Institute of Natural Sciences, Shanghai Jiao Tong University, Shanghai 200240, China.
Shanghai National Center for Applied Mathematics (SJTU Center), Shanghai 200240, China.
J Chem Inf Model. 2024 May 13;64(9):3650-3661. doi: 10.1021/acs.jcim.4c00036. Epub 2024 Apr 17.
Protein engineering faces challenges in finding optimal mutants from a massive pool of candidate mutants. In this study, we introduce a deep-learning-based data-efficient fitness prediction tool to steer protein engineering.

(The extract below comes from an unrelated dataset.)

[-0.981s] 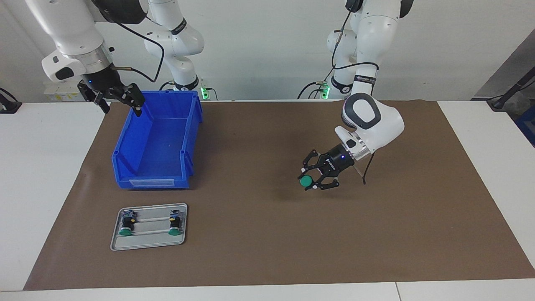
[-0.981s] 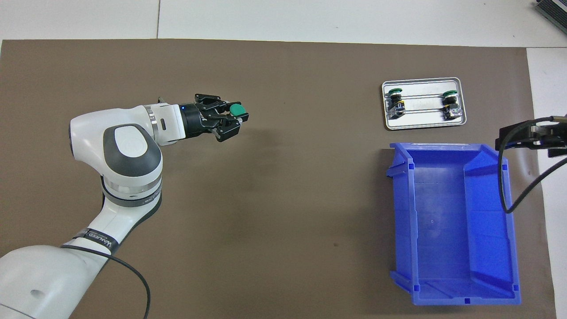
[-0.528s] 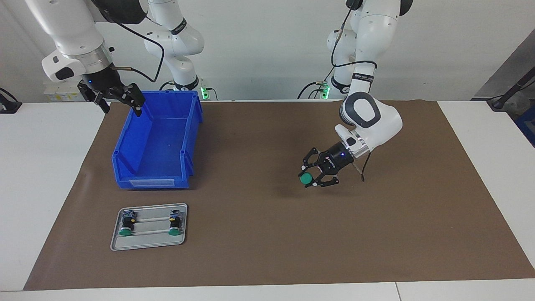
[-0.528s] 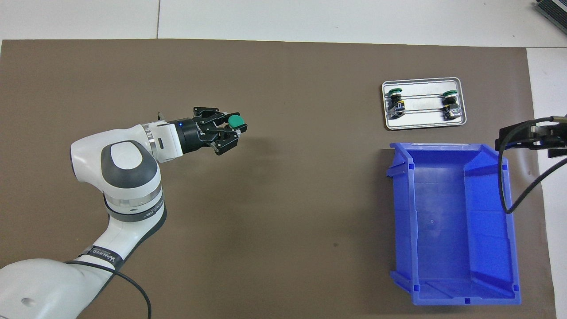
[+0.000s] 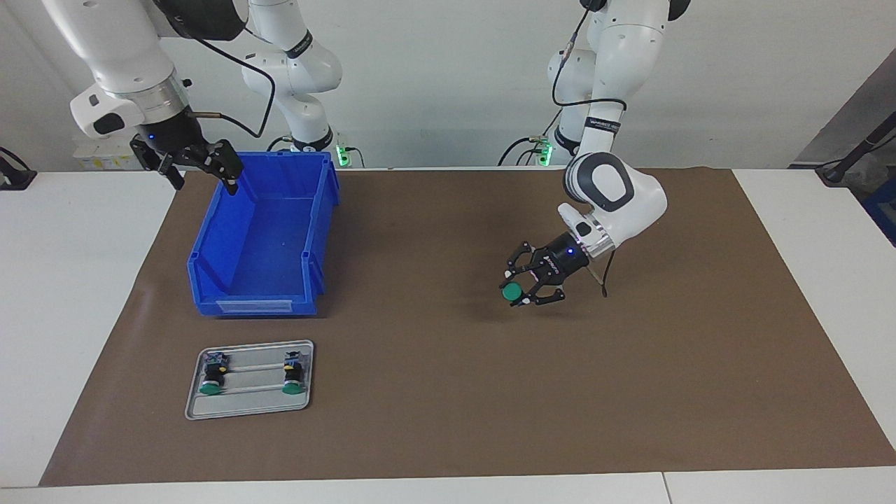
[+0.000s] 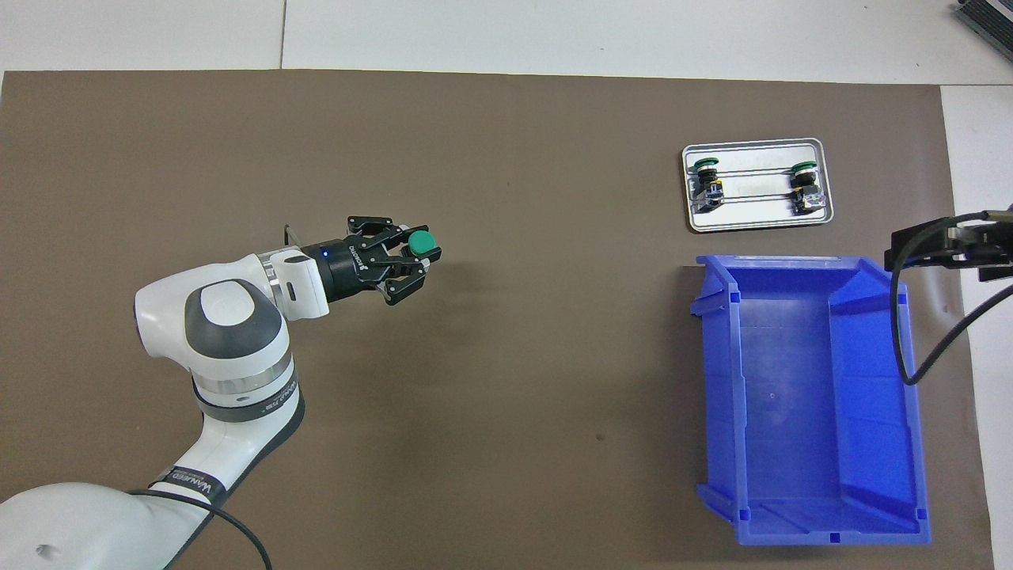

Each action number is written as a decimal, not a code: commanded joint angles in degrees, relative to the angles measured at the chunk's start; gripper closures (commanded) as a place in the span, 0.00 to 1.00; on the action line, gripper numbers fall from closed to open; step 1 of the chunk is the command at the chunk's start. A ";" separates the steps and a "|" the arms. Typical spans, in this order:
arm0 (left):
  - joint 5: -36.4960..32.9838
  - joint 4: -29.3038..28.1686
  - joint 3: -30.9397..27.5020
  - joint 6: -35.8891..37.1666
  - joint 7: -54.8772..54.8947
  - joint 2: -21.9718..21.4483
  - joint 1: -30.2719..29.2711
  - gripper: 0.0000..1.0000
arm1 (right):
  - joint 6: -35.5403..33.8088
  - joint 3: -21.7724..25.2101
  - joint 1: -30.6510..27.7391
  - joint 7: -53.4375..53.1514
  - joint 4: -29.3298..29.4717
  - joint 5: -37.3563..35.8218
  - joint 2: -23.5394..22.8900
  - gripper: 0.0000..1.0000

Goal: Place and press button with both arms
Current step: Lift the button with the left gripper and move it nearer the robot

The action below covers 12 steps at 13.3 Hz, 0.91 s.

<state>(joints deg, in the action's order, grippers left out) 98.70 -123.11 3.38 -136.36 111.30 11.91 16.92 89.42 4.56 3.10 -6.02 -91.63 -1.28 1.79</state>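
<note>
Button (image 5: 513, 292): round, smooth green cap on a dark body, clamped in the left gripper (image 5: 523, 290) above the brown mat (image 5: 448, 392), well apart from the bin (image 5: 262, 241). Bin: blue moulded plastic, rectangular, open-topped. Right gripper (image 5: 203, 170): fingers spread, holding nothing, over the bin's corner. Tray (image 5: 249, 402): flat grey metal, rounded corners, just beside the bin, carrying two matching buttons (image 5: 210, 378).

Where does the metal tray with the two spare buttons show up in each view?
Facing view: metal tray at lower left, below the blue bin.
Overhead view: tray at upper right, above the bin.
Shared landmark: the bin, the tray's neighbour on the side nearer the robots.
</note>
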 commanded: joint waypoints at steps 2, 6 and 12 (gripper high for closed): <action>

Our methodology establishes a lightweight graph neural network scheme for protein structures, which efficiently analyzes the microenvironment of amino acids in wild-type proteins and reconstructs the distribution of the amino acid sequences that are more likely to pass natural selection. This distribution serves as a general guidance for scoring proteins toward arbitrary properties on any order of mutations. Our proposed solution undergoes extensive wet-lab experimental validation spanning diverse physicochemical properties of various proteins, including fluorescence intensity, antigen-antibody affinity, thermostability, and DNA cleavage activity. More than 40% of ProtLGN-designed single-site mutants outperform their wild-type counterparts across all studied proteins and targeted properties. More importantly, our model can bypass the negative epistatic effect to combine single mutation sites and form deep mutants with up to seven mutation sites in a single round, whose physicochemical properties are significantly improved. This observation provides compelling evidence of the structure-based model's potential to guide deep mutations in protein engineering. Overall, our approach emerges as a versatile tool for protein engineering, benefiting both the computational and bioengineering communities.
蛋白质工程在从大量候选突变体中寻找最佳突变体方面面临挑战。在这项研究中,我们引入了一种基于深度学习的数据高效适应性预测工具来指导蛋白质工程。我们的方法建立了一个轻量级的图神经网络方案,用于蛋白质结构,该方案可以有效地分析野生型蛋白质中氨基酸的微环境,并重建更有可能通过自然选择的氨基酸序列分布。该分布为在任意突变数量级上对蛋白质进行任意属性评分提供了一般指导。我们提出的解决方案经过广泛的湿实验室实验验证,涵盖了各种蛋白质的多种物理化学性质,包括荧光强度、抗原-抗体亲和力、热稳定性和 DNA 切割活性。在所有研究的蛋白质和目标特性中,超过 40%的 ProtLGN 设计的单点突变体优于其野生型对应物。更重要的是,我们的模型可以绕过负上位效应,在单个回合中组合单个突变位点,并形成多达七个突变位点的深度突变体,其物理化学性质得到显著改善。这一观察结果为基于结构的模型在蛋白质工程中指导深度突变提供了有力的证据。总的来说,我们的方法是一种多功能的蛋白质工程工具,对计算和生物工程社区都有好处。